-- What to work on --
The response should contain all of the data below, reproduced exactly, and no pictures.

-- Available data --

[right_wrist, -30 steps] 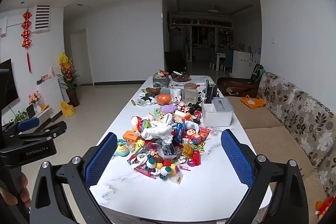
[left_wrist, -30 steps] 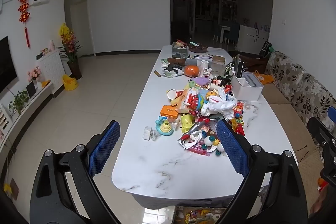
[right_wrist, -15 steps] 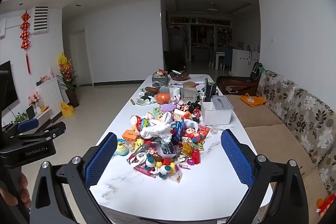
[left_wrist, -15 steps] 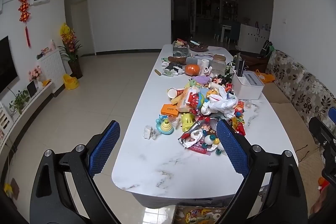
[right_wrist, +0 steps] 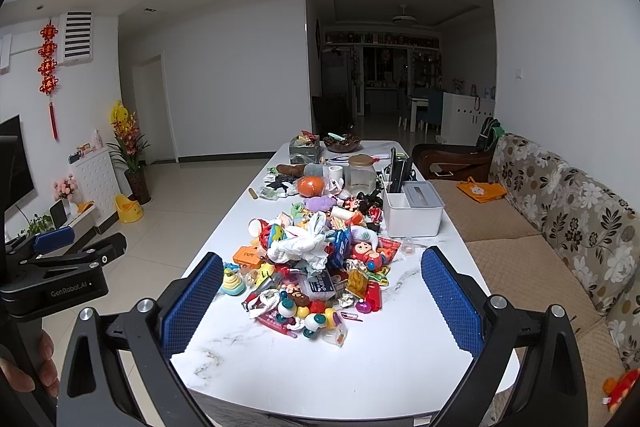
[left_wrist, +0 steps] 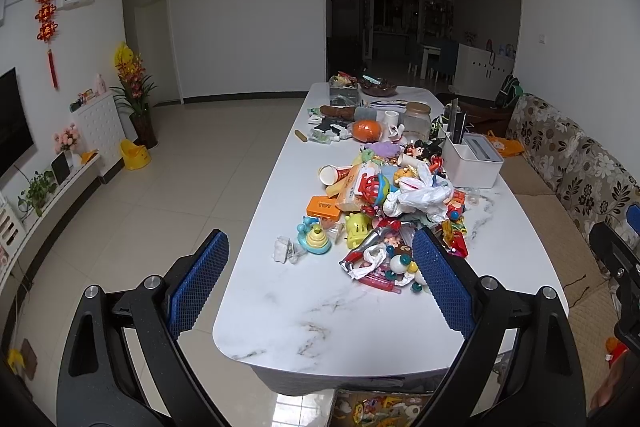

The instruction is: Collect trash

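A long white marble table point(left_wrist: 320, 311) point(right_wrist: 384, 355) carries a heap of toys and trash. A crumpled white plastic bag point(left_wrist: 420, 195) point(right_wrist: 298, 245) lies on top of the heap. A crumpled white wrapper point(left_wrist: 285, 250) lies apart at the heap's left, and more wrappers point(right_wrist: 320, 283) lie at its near edge. My left gripper point(left_wrist: 320, 285) is open and empty, held back from the table's near end. My right gripper point(right_wrist: 322, 305) is open and empty, also short of the heap.
A white storage box point(left_wrist: 472, 163) point(right_wrist: 412, 211) stands right of the heap. An orange ball point(left_wrist: 366, 129), a jar point(right_wrist: 362, 173) and bowls stand farther back. A flowered sofa point(right_wrist: 560, 211) runs along the right. Tiled floor point(left_wrist: 160, 195) lies left.
Both views have shifted only slightly; the right camera has risen a little and the heap sits a bit lower in its view. Both grippers stay open.
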Demonstrator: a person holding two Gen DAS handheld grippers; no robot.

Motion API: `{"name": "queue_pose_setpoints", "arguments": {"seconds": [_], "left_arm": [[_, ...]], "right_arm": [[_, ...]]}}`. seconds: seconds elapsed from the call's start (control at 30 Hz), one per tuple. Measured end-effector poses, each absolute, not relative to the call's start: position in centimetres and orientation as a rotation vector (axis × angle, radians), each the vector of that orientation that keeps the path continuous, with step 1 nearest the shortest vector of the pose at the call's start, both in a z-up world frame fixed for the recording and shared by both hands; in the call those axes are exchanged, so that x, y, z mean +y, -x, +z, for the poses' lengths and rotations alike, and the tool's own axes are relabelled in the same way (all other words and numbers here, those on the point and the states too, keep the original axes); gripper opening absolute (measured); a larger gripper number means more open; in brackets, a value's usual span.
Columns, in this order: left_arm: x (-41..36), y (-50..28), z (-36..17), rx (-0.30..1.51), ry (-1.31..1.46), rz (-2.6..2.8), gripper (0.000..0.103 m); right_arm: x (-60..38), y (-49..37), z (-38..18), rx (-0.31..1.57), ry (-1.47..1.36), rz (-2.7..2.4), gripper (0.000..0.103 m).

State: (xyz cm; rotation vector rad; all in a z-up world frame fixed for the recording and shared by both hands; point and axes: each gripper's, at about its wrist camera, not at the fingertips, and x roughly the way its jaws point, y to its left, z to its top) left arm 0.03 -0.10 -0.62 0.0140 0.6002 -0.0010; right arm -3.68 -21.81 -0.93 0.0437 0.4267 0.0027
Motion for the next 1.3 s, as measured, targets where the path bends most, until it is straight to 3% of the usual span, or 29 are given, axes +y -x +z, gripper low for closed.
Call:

-- Result for this task --
[right_wrist, -30 steps] 
[left_wrist, -30 steps] 
[right_wrist, -15 steps] 
[left_wrist, -15 steps] 
[right_wrist, +0 steps] 
[left_wrist, +0 steps] 

The instruction is: Collect trash

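A long white marble table point(left_wrist: 320, 311) point(right_wrist: 384, 355) carries a heap of toys and trash. A crumpled white plastic bag point(left_wrist: 420, 195) point(right_wrist: 298, 245) lies on top of the heap. A crumpled white wrapper point(left_wrist: 285, 250) lies apart at the heap's left, and more wrappers point(right_wrist: 320, 283) lie at its near edge. My left gripper point(left_wrist: 320, 285) is open and empty, held back from the table's near end. My right gripper point(right_wrist: 322, 305) is open and empty, also short of the heap.
A white storage box point(left_wrist: 472, 163) point(right_wrist: 412, 211) stands right of the heap. An orange ball point(left_wrist: 366, 129), a jar point(right_wrist: 362, 173) and bowls stand farther back. A flowered sofa point(right_wrist: 560, 211) runs along the right. Tiled floor point(left_wrist: 160, 195) lies left.
Both views have shifted only slightly; the right camera has risen a little and the heap sits a bit lower in its view. Both grippers stay open.
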Demonstrator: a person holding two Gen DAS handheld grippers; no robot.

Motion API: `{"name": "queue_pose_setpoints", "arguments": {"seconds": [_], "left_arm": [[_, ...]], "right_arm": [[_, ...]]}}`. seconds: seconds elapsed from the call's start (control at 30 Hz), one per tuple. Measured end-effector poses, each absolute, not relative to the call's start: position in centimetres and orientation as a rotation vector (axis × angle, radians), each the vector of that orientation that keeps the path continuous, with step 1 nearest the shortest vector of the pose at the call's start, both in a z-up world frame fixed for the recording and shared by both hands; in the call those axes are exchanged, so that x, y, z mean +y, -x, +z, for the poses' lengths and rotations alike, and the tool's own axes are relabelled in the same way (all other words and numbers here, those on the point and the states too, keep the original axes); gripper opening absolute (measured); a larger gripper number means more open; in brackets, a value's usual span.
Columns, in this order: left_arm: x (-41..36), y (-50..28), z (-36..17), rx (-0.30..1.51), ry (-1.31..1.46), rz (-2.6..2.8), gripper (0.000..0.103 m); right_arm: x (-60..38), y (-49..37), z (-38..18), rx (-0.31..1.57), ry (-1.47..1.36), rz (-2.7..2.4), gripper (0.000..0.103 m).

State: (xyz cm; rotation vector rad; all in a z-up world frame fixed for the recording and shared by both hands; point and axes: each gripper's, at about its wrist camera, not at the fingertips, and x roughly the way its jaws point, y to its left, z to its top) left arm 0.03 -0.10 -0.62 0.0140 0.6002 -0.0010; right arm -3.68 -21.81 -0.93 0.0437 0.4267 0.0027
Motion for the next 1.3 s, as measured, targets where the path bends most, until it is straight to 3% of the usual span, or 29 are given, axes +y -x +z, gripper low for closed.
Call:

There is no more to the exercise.